Gehmeditation

Die Gehmeditation

 

Ein Text von Thich Nhat Hanh

Meditation im Gehen kann sehr genussreich sein. Allein oder mit Freunden bewegen wir uns langsam, wenn möglich an einem schönen Platz. Im Gehen meditieren heißt eigentlich, das Gehen zu genießen – kein Gehen, um anzukommen, sondern nur, um zu gehen.

Es hat keinen anderen Zweck, als im gegenwärtigen Moment zu sein, bewusst den Atem und das Gehen zu spüren und jeden Schritt zu genießen. Daher müssen wir alle Sorgen und Ängste abschütteln. Wir denken nicht an die Zukunft, denken nicht an die Vergangenheit und genießen einfach den gegenwärtigen Augenblick. Dabei können wir ein Kind an die Hand nehmen.
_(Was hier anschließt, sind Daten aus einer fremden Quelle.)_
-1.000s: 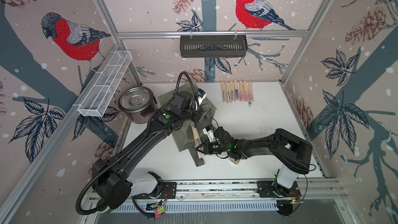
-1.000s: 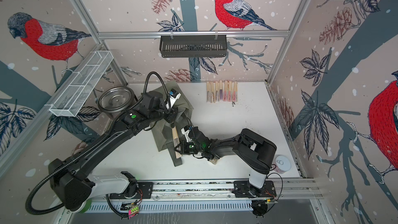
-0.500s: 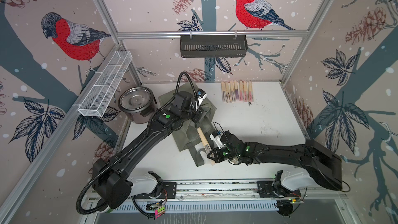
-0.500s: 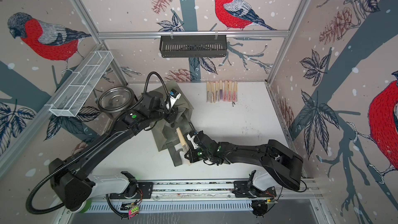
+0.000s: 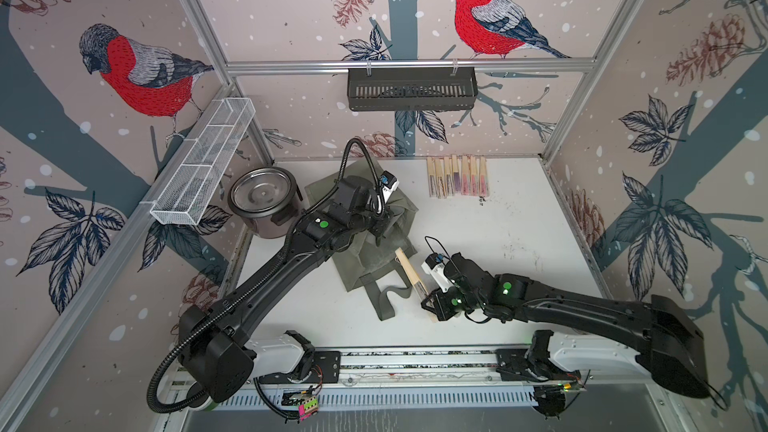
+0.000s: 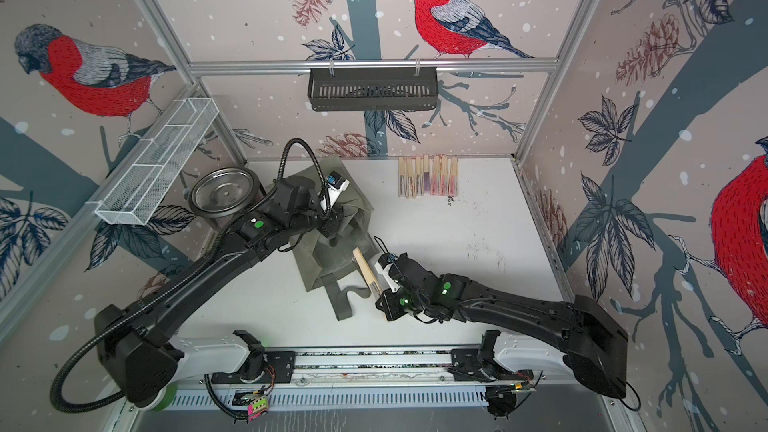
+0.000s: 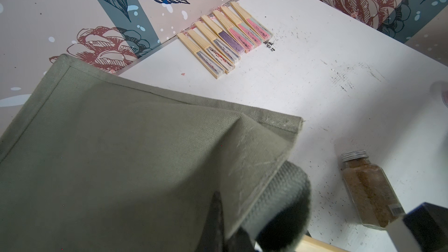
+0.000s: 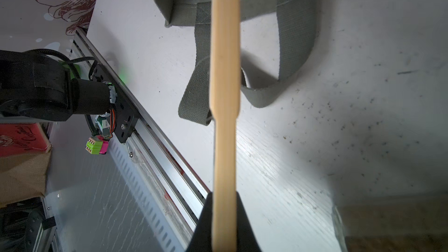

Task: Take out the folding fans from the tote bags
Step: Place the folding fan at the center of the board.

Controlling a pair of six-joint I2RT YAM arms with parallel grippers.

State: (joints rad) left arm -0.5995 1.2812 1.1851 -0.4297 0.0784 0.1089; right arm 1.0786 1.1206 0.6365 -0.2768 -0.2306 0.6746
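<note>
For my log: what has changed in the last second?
The right hand, shut on a folding fan, drew back toward the front rail, pulling it further out of the tote bag. The left hand stayed shut on the bag; the row of fans at the back did not move.

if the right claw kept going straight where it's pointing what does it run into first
Probably the tote bag: the right claw, shut on a folding fan, points along it across the strap handles toward the bag's mouth. Height is unclear; it may clear the straps.
</note>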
Wir gehen, wir machen Schritte, als seien wir der glücklichste Mensch auf der Welt.


Wir gehen zwar die ganze Zeit, aber unser Gehen gleicht gewöhnlich mehr einem Rennen. Wenn wir so gehen, hinterlassen wir Spuren der Angst und des Kummers auf der Erde. Wir müssen auf eine Weise gehen, die nur Spuren des Friedens und der Klarheit auf der Erde hinterlässt. Wenn wir das wirklich wollen, sind wir auch dazu fähig. Jedes Kind kann es. Wenn wir einen Schritt auf diese Weise tun können, sind wir auch in der Lage, zwei, drei, vier und fünf zu gehen. Wenn es uns gelingt, einen Schritt friedvoll und glücklich zu tun, setzen wir uns für die Sache des Friedens und des Glücks der ganzen Menschheit ein.
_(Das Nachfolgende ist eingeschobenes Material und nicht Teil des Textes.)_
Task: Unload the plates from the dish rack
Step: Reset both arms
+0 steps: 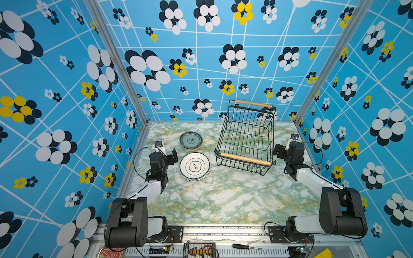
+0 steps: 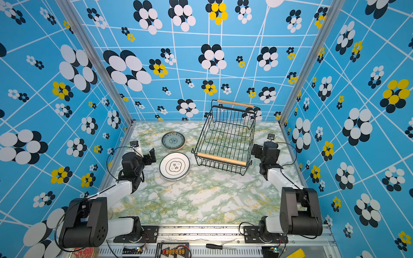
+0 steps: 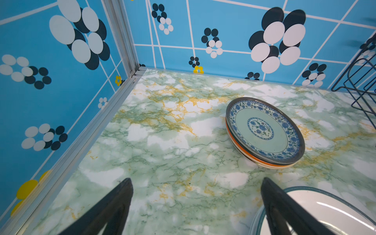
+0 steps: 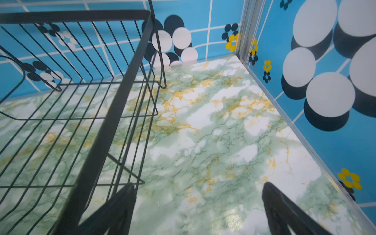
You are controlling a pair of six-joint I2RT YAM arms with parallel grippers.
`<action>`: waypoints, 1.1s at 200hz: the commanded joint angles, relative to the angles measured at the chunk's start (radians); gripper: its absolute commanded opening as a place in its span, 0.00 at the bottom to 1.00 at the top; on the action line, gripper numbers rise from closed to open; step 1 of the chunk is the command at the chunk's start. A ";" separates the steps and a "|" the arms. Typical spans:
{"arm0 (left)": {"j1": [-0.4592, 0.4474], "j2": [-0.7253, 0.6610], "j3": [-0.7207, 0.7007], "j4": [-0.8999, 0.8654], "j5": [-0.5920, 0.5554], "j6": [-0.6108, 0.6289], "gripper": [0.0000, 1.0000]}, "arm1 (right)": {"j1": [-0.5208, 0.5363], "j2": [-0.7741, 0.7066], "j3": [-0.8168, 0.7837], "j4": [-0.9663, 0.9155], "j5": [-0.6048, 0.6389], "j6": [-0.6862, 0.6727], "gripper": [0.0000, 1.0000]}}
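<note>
My left fingers stand wide apart with nothing between them, and my right fingers are just as wide and empty. The dish rack sits just beside the right fingers on their inner side, and I see no plate in it, only bare wire with the table showing through. The plates lie out on the table in two piles. The teal-patterned stack is ahead of the left fingers, with orange and cream rims showing under its top plate. The white stack with the printed emblem is right alongside the left fingers. I judge the unloading is done, so the job now is to come away cleanly. One left finger overlaps the white rim in the wrist view, and I cannot tell whether it touches. I would therefore lift before drawing back, rather than slide sideways and nudge the pile. On the right, one finger lies close to the rack's wire wall, so I would back straight out and keep the fingers from hooking a wire and dragging the rack.
</note>
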 commanded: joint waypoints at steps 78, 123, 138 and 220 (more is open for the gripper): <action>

Die Meditation im Gehen ist eine wunderbare Übung. Wenn wir draußen im Gehen meditieren, bewegen wir uns ein wenig langsamer als gewohnt und stimmen unseren Atem auf die Schritte ab. Wir können zum Beispiel bei jedem Einatmen drei Schritte tun und bei jedem Ausatmen auch. Wir können also sagen: »Ein, ein, ein. Aus, aus, aus.« »Ein« ist eine Hilfe, um das Einatmen zu benennen. Immer wenn wir etwas bei seinem Namen nennen, geben wir ihm mehr Wirklichkeit, so wie wenn wir den Namen eines Freundes aussprechen. Wenn unsere Lungen vier statt drei Schritte möchten, gewährst du ihnen bitte vier. Verlangen sie nur nach zwei, gibst du ihnen zwei Schritte. Einatmen und Ausatmen müssen nicht gleich lang sein. Du kannst beispielsweise bei jedem Einatmen drei Schritte tun und bei jedem Ausatmen vier. Wenn du dich beim Gehen glücklich, friedlich und froh fühlst, übst du richtig.

Nimm bewusst wahr, wie deine Füße die Erde berühren. Geh so, als würdest du die Erde mit deinen Füßen küssen. Wir haben der Erde viel Schaden zugefügt. Jetzt ist es an der Zeit für uns, gut für sie zu sorgen. Wir bringen unseren Frieden, unsere Ruhe auf die Oberfläche der Erde und erfahren gemeinsam, was die Liebe lehrt. Wir gehen in diesem Geist. Ab und zu, wenn wir etwas Schönes erblicken, möchten wir vielleicht stehen bleiben und es uns ansehen – einen Baum, eine Blüte, Kinder beim Spielen. Während wir schauen, bleiben wir weiter bei unserem Atem, weil uns sonst die schöne Blüte verloren geht und wir uns in unseren Gedanken verstricken.

Jeder Schritt, den wir tun, bringt einen kühlen Windhauch, der Körper und Geist erfrischt. Jeder Schritt lässt eine Blüte unter unseren Füßen aufleuchten. Das geht nur, wenn wir weder an die Zukunft noch an die Vergangenheit denken, wenn uns klar ist, dass das Leben nur im gegenwärtigen Moment zu finden ist.